Rémy Di Grégorio (26 ans) est plus que jamais dans la ligne de mire de la justice. Ce jeudi, après quarante-huit heures de garde à vue, le coureur Cofidis a été déféré devant la juge d’instruction, Annaïck Le Goff, au tribunal de grande instance de Marseille. Il a ensuite été mis en examen pour « détention d'un procédé interdit sans justification médicale. » L’objet du délit ? Un kit d’injection de glucose. « Pour le sportif, devrait être retenue la détention de procédé interdit sans justification médicale, indique Jacques Dallest, le procureur de la République. Le procédé, c’est ce kit.
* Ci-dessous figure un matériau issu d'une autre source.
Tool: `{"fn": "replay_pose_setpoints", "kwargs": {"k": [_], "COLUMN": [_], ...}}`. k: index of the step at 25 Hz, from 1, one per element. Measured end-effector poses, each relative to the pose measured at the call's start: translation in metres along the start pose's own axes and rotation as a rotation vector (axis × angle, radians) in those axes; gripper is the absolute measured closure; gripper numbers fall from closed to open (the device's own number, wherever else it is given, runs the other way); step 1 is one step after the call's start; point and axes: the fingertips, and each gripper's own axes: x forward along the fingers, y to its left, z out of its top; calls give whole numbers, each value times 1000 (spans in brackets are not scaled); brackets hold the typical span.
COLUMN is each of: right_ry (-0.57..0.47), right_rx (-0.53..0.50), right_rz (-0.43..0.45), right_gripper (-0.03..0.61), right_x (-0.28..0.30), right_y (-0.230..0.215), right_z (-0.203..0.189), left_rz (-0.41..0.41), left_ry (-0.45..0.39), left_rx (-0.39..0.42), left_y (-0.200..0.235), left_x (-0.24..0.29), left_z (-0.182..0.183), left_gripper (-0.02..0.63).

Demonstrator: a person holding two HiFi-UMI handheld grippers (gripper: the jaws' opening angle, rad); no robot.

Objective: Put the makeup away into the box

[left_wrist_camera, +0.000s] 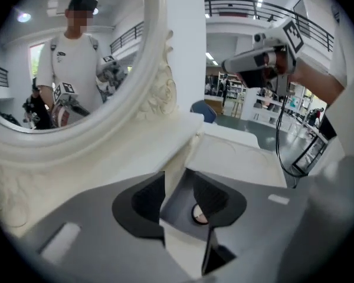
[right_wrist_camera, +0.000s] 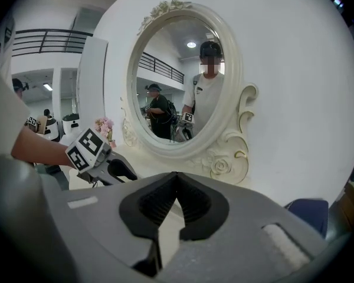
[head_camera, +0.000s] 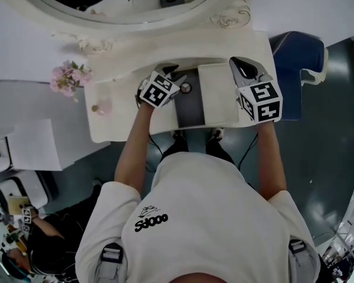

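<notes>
The box, grey inside, stands open at the middle of the head view on the white dressing table, with its white lid lying flat to the right. A small round compact already lies inside, near the upper end of the grey floor. The left gripper hangs over that end, jaws apart with nothing between them; its own view looks past the pads down onto the compact. The right gripper, at the right of the head view beyond the lid, has its jaws together at the tips and carries nothing. That item seems put away. At the left of the tabletop, below the pink flowers, sits a small pinkish bottle-like thing. If it counts as makeup it still has to go in, and the lid is not yet closed.
</notes>
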Motion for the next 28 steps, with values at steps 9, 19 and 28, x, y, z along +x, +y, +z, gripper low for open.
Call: {"fn": "replay_pose_setpoints", "kwargs": {"k": [9, 19, 28], "right_ry": [-151, -281, -398], "right_rx": [-156, -309, -362], "right_rz": [-8, -3, -16], "right_gripper": [577, 577, 577], "right_x": [0, -10, -30], "right_y": [7, 30, 44], "right_z": [95, 174, 216], "left_rz": [292, 498, 570], "left_ry": [-336, -541, -623], "left_rx": [-103, 22, 90], "left_y": [81, 99, 97], "left_x": [-127, -246, -296], "left_z": [80, 153, 183], "left_gripper": [597, 597, 597]}}
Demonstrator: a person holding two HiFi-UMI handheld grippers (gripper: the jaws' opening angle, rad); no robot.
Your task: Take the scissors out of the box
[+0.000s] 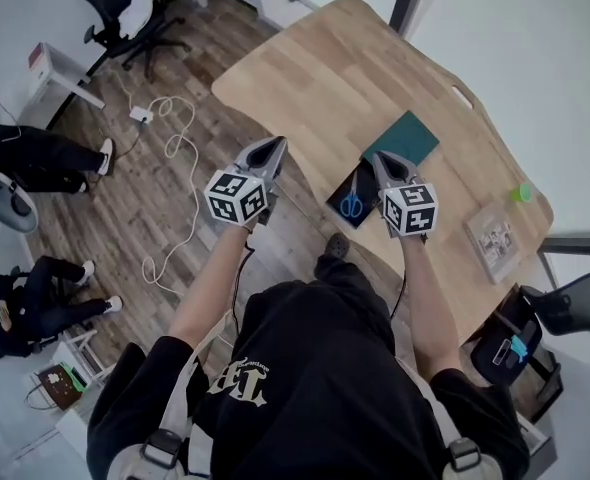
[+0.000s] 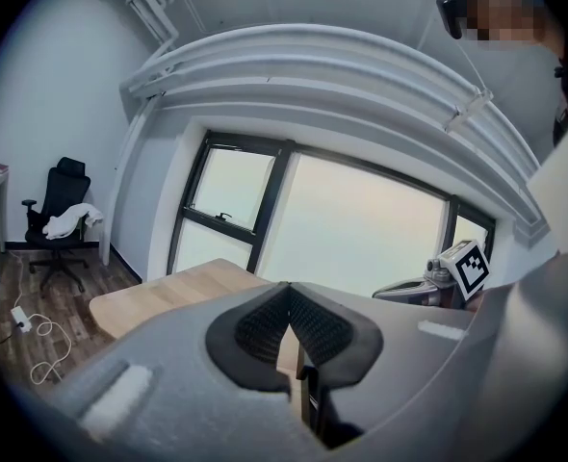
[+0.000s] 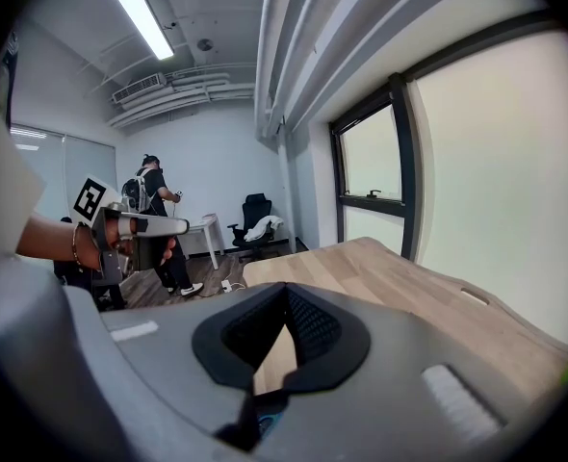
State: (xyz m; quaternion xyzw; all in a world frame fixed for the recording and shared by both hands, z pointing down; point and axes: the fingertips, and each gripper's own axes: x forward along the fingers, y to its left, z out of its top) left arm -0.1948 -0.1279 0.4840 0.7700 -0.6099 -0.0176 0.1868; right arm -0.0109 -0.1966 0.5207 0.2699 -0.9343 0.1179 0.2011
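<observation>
**Item: scissors (image 1: 351, 204).** Blue-handled. They are lodged in an open black box (image 1: 335, 198) at the near edge of the surface (image 1: 315, 78), the edge on the person's side. The handle loops are seen at the end toward that edge. The blades are judged to run away from it toward the surface's middle, but they are barely made out against the dark lining.

**Adjoining:** a teal panel (image 1: 405, 136), possibly the lid, is laid flat just beyond the box, further in from the near edge.

**Right tool (image 1: 379, 158).** It is held just beside the box, above the side toward the teal panel, and is angled downward. Its jaws are pressed together, and nothing is gripped.

**Left tool (image 1: 279, 144).** It is held well apart from the box, out past the surface's edge and over the floor. Its jaws are likewise closed and empty.

**Governing relation:** the scissors lie below the right tool and slightly back toward the person, so the right hand is much the nearer. It is judged that the right tool's jaws must be parted and brought down across the handle end before anything can be lifted.
</observation>
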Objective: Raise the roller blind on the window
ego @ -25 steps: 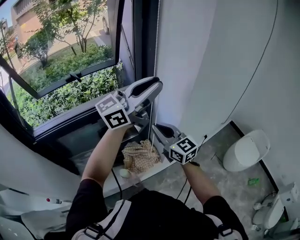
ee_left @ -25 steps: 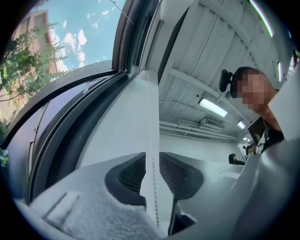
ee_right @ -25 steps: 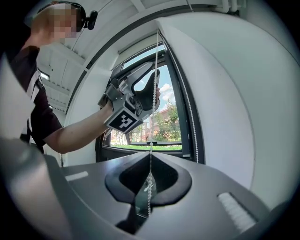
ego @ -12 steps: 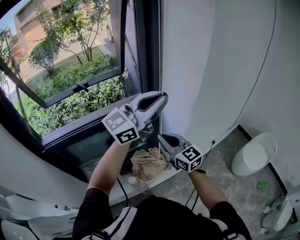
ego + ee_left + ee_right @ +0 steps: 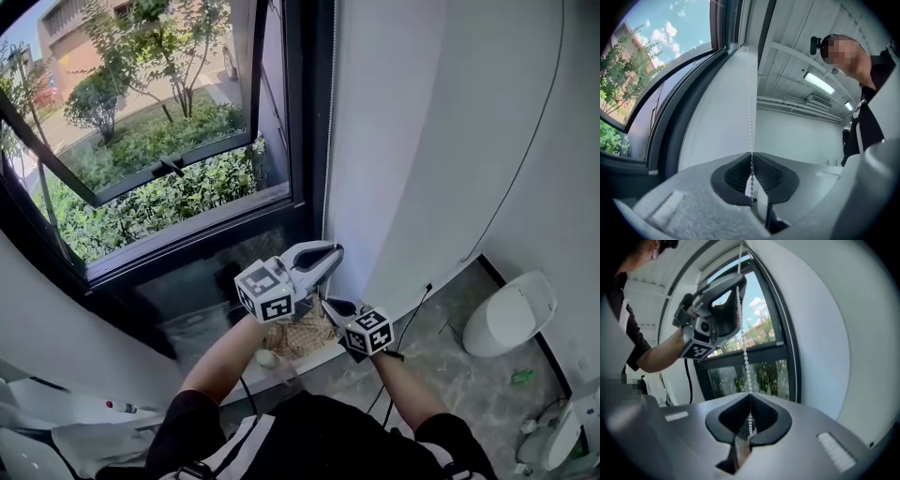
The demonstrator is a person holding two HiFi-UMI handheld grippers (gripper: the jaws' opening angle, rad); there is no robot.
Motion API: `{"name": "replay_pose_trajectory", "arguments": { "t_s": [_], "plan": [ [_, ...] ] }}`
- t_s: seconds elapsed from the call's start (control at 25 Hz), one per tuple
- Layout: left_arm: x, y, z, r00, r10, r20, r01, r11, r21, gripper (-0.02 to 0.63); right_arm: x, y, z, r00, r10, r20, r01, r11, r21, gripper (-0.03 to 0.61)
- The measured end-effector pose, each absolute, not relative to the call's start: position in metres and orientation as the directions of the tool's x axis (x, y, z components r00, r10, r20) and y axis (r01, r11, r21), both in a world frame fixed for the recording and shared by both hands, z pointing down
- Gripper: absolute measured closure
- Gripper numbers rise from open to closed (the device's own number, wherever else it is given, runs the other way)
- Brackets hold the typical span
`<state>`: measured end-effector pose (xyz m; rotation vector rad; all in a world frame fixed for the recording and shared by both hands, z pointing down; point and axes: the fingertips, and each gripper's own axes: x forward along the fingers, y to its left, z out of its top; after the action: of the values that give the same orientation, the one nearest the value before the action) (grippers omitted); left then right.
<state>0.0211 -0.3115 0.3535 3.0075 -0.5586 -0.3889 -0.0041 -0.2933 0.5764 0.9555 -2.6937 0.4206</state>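
Note:
A white bead chain (image 5: 329, 141) hangs down the dark window frame (image 5: 302, 112) beside the white wall. My left gripper (image 5: 335, 250) is shut on this chain, which runs up from between its closed jaws (image 5: 751, 155) in the left gripper view (image 5: 750, 117). Just below it, my right gripper (image 5: 328, 304) is shut on the same chain (image 5: 743, 348), pinched at its tips (image 5: 750, 395). The right gripper view shows the left gripper (image 5: 738, 284) above, holding the chain taut. The roller blind itself is out of view.
The window glass (image 5: 141, 141) fills the upper left, with shrubs outside. A checked cloth (image 5: 305, 337) and a small white object (image 5: 267, 357) lie on the sill below the grippers. A black cable (image 5: 525, 159) runs down the wall to the right, and a white toilet (image 5: 506, 314) stands on the floor.
The left gripper has come down along the chain and sits closer to the right gripper. Both grippers are lower in the head view than a second ago.

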Motion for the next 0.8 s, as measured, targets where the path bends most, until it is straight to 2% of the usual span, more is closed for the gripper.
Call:
{"name": "replay_pose_trajectory", "arguments": {
  "t_s": [0.12,0.2,0.24,0.28,0.48,0.56,0.64,0.8],
  "plan": [
    [0.019,-0.306,0.394,0.902,-0.375,-0.212,-0.349,-0.925,0.151,0.604,-0.001,-0.28,0.612,-0.729,-0.528,0.435,-0.642,0.749,-0.167,0.568],
    [0.015,-0.305,0.393,0.896,-0.385,-0.223,-0.357,-0.921,0.153,0.604,0.001,-0.274,0.605,-0.74,-0.544,0.396,-0.637,0.755,-0.153,0.553],
    [0.015,-0.305,0.391,0.895,-0.388,-0.22,-0.367,-0.921,0.134,0.604,0.002,-0.274,0.596,-0.749,-0.555,0.361,-0.635,0.757,-0.153,0.505],
    [0.015,-0.305,0.389,0.895,-0.39,-0.216,-0.375,-0.92,0.111,0.603,0.003,-0.274,0.586,-0.757,-0.565,0.328,-0.632,0.759,-0.152,0.497],
    [0.016,-0.304,0.39,0.878,-0.432,-0.208,-0.433,-0.9,0.044,0.592,0.007,-0.275,0.545,-0.776,-0.586,0.233,-0.62,0.777,-0.108,0.506],
    [0.017,-0.304,0.397,0.869,-0.458,-0.187,-0.461,-0.887,0.034,0.529,0.009,-0.274,0.537,-0.784,-0.581,0.218,-0.61,0.786,-0.099,0.505],
    [0.015,-0.305,0.401,0.851,-0.493,-0.18,-0.495,-0.868,0.037,0.495,0.012,-0.274,0.531,-0.792,-0.576,0.203,-0.601,0.793,-0.096,0.503],
    [0.001,-0.307,0.406,0.786,-0.599,-0.154,-0.599,-0.799,0.051,0.467,0.02,-0.271,0.516,-0.814,-0.563,0.139,-0.577,0.811,-0.097,0.486]
  ]
}}
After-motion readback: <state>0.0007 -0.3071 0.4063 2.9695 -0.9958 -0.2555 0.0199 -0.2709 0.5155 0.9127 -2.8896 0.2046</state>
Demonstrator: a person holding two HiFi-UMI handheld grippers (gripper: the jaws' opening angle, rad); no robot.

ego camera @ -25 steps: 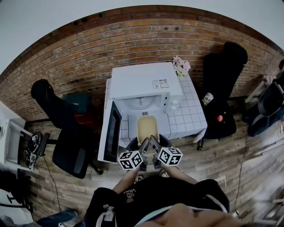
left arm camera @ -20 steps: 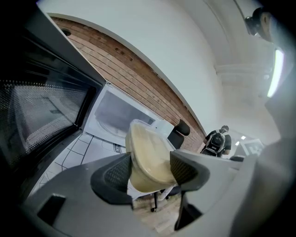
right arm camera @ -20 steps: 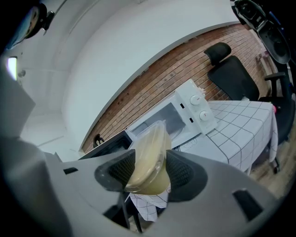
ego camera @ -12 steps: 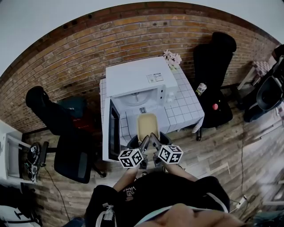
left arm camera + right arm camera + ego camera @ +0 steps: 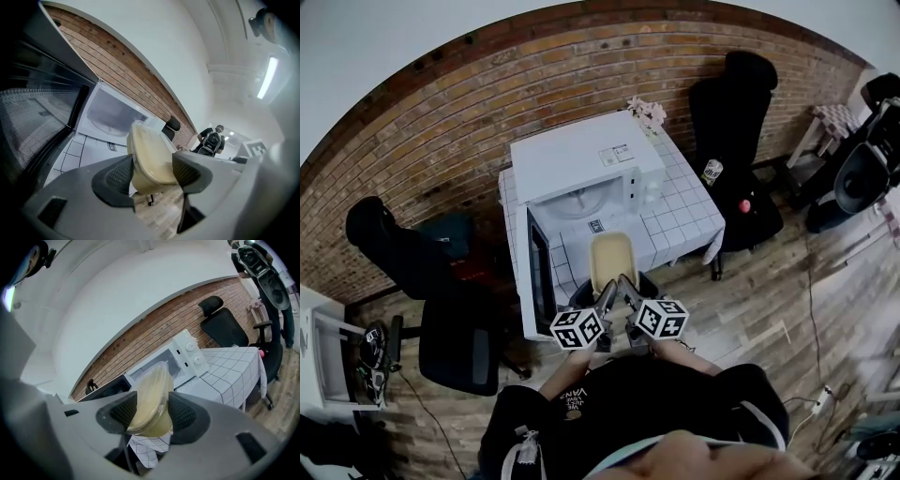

La peine, c’est un an d’emprisonnement et 3750€ d’amende. »
Cette affaire qui a explosé au grand jour mardi matin après l’interpellation du coureur à Bourg-en-Bresse, réserve encore quelques mystères car de nombreuses zones d’ombre subsistent. « Je peux vous affirmer que je ne me suis jamais dopé, sauf si on m'a trompé, a déclaré le coureur à sa sortie du TGI. Pour les gens qui me supportent et me soutiennent, je peux me regarder dans une glace. La justice fera le reste. L’avenir est encore devant moi. »
« Il nie tout usage de produit dopant ce qui factuellement n’est pas faux, poursuit Jacques Dallest. Mais il ne conteste pas ce qui s’est passé avec le naturopathe. » Egalement interpellé, ce spécialiste d’une médecine non-conventionnelle a reconnu aux gendarmes avoir pratiqué deux injections directes d'ozone, une troisième de sang prélevé puis enrichi d'ozone et réinjecté, et enfin une quatrième de glucose. L’ozone est de l’oxygène enrichi. Si la substance n’est pas dopante, la pratique, en revanche, est interdite par la loi. D’autres produits suspects sont en cours d’analyse.

Vers une suspension à titre conservatoire ?

Si ce dossier reste donc encore très flou, il s’avère moins explosif que prévu. Le procureur a en effet écarté l’hypothèse d’un dopage en bande organisée : « Les enquêteurs n'ont pas d'éléments qui démontrent une organisation structurée », précise-t-il.
Cette enquête qui avait été ouverte il y a un an sur dénonciation a été réactivée avant le Tour de France. Des écoutes téléphoniques avaient permis d’établir des liens suspects entre le coureur et ce naturopathe.
Le Tour de France 2012 entaché par un acte isolé : c’est l’hypothèse que veut retenir David Lappartient, le président de la Fédération française de cyclisme (FFC) : « L’équipe de Rémy Grégorio n’est semble-t-il en rien impliquée. On va réfléchir à la suite à donner au niveau de la Fédération française de cyclisme. Cela pourrait passer par une suspension à titre conservatoire assez rapidement. » En tout cas, si les faits de dopage qui lui sont reprochés sont avérés, l’équipe Cofidis n’hésitera pas à licencier son coureur.